The first few results are as expected from the question statement, as 5, 17, 257, and 65537 are Fermat primes. 13631489 is a factor of a Fermat number.

Answer by jp for Greatest common divisor of a^{2^n}-1 and b^{2^n}-1

2011-07-15T10:51:30Z

One can rewrite your problem as follows:

For $p$ prime, $p\mid a^{2^n}-1$ for some $n$ is equivalent to $\mathrm{ord}_{\mathbb{F}_p^\times}(a)$ being a power of $2$.

The probability for a random element of the multiplicative group $\mathbb{F}_p^\times$ to have order a power of $2$ is $\frac{2^n}{p-1}$ where $n$ is chosen maximal among the natural numbers $m$ with $2^m \mid p-1$.

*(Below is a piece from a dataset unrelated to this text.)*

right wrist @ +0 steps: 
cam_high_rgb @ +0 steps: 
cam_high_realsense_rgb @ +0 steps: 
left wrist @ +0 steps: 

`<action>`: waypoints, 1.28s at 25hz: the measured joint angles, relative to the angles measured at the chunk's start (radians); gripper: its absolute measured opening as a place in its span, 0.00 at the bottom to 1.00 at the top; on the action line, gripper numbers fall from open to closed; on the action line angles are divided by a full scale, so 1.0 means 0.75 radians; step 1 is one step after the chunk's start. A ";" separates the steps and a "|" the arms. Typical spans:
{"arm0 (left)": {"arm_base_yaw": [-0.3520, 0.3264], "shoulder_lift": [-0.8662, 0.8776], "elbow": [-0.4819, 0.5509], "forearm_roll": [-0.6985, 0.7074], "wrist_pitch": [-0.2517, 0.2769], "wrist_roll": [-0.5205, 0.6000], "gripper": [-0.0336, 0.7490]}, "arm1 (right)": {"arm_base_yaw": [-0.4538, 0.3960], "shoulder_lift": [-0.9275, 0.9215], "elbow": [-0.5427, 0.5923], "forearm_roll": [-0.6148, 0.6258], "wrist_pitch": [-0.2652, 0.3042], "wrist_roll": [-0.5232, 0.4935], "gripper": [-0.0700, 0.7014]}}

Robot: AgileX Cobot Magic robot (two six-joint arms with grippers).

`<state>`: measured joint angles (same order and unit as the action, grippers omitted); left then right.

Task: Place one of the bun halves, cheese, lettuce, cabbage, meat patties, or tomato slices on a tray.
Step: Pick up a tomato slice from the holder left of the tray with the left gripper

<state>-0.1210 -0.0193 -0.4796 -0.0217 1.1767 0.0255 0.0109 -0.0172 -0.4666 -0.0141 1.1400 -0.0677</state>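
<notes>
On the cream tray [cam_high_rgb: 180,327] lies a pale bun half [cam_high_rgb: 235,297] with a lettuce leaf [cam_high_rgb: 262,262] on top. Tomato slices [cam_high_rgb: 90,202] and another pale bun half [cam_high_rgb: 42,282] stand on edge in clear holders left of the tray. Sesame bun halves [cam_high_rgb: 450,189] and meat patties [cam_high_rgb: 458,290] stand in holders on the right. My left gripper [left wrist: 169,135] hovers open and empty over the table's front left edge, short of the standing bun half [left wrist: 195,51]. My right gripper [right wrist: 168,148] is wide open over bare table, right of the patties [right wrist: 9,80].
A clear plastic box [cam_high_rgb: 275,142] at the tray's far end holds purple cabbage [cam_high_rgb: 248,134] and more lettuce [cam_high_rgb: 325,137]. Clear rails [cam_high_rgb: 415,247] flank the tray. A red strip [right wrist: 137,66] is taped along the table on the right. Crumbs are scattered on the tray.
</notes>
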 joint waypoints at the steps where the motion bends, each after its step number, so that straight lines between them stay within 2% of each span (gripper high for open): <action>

A naive (hopefully not too naive) heuristic for the expected number of primes dividing both $a^{2^n}-1$ and $b^{2^n}-1$ for some $n$ is $-$ assuming that both conditions are independent:

$$\sum_{n\in\mathbb N}\sum_{\mbox{$p\in\mathbb{P}$ : $n$ maximal w.r.t. $p = 1 \bmod 2^n$}} \left(\frac{2^n}{p-1}\right)^2 \approx \sum_{n\in\mathbb N} \sum_{q\in\mathbb N} \frac{1}{\log(q\cdot 2^n+1)\cdot q^2}$$

For the approximation the heuristics is used that the probability for a number $m$ to be prime is about $\frac{1}{\log m}$. As the latter sum diverges one would expect that infinitely many primes divide your greatest common divisor for some $n$.

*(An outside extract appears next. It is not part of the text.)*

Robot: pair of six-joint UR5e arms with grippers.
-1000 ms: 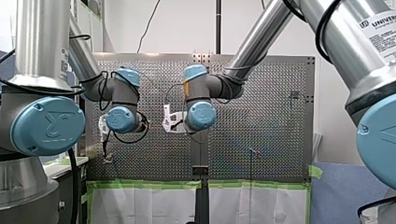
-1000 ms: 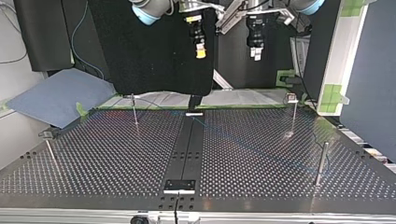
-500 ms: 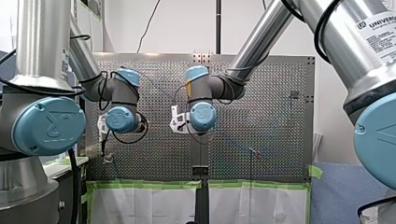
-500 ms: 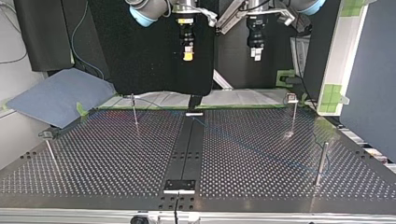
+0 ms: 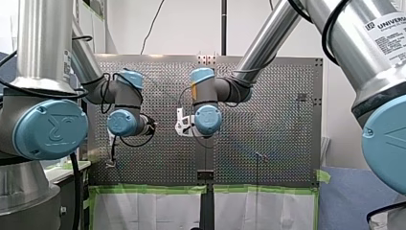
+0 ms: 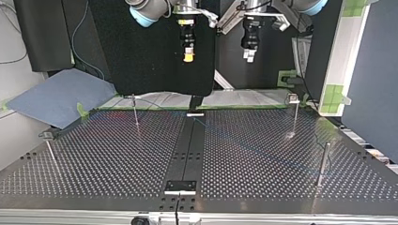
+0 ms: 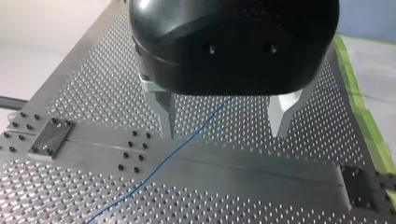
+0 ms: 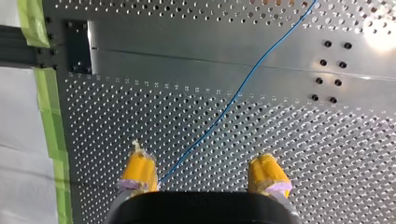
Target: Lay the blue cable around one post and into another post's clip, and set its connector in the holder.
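We are in a robotics lab: perforated metal table (image 6: 263,154) with steel posts (image 6: 323,161), green tape (image 5: 153,189), black curtain (image 6: 150,61).

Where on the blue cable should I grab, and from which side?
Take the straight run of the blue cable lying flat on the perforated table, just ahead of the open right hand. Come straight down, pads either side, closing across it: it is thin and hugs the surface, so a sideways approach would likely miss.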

Answer by Anonymous for Greatest common divisor of a^{2^n}-1 and b^{2^n}-1

2011-07-17T01:45:47Z

A comment on one of Joe's questions: Let $B$ be any real number. It is known unconditionally that there are infinitely many $m$ for which $\phi(m)$ is a square and for which the smallest prime factor of $m$ exceeds $B$. One can even take $m$ as a product of two primes here; see, e.g., article 4 from

http://www.integers-ejcnt.org/vol11a.html

or an arXiv preprint of Tristan Freiberg.

If we choose $B$ larger than $|a|$ and $|b|$, then $m \mid \gcd(a^{\phi(m)}-1, b^{\phi(m)}-1)$, and so there is a prime $> B$ in the support of $\gcd(a^{n^2}-1, b^{n^2}-1)$.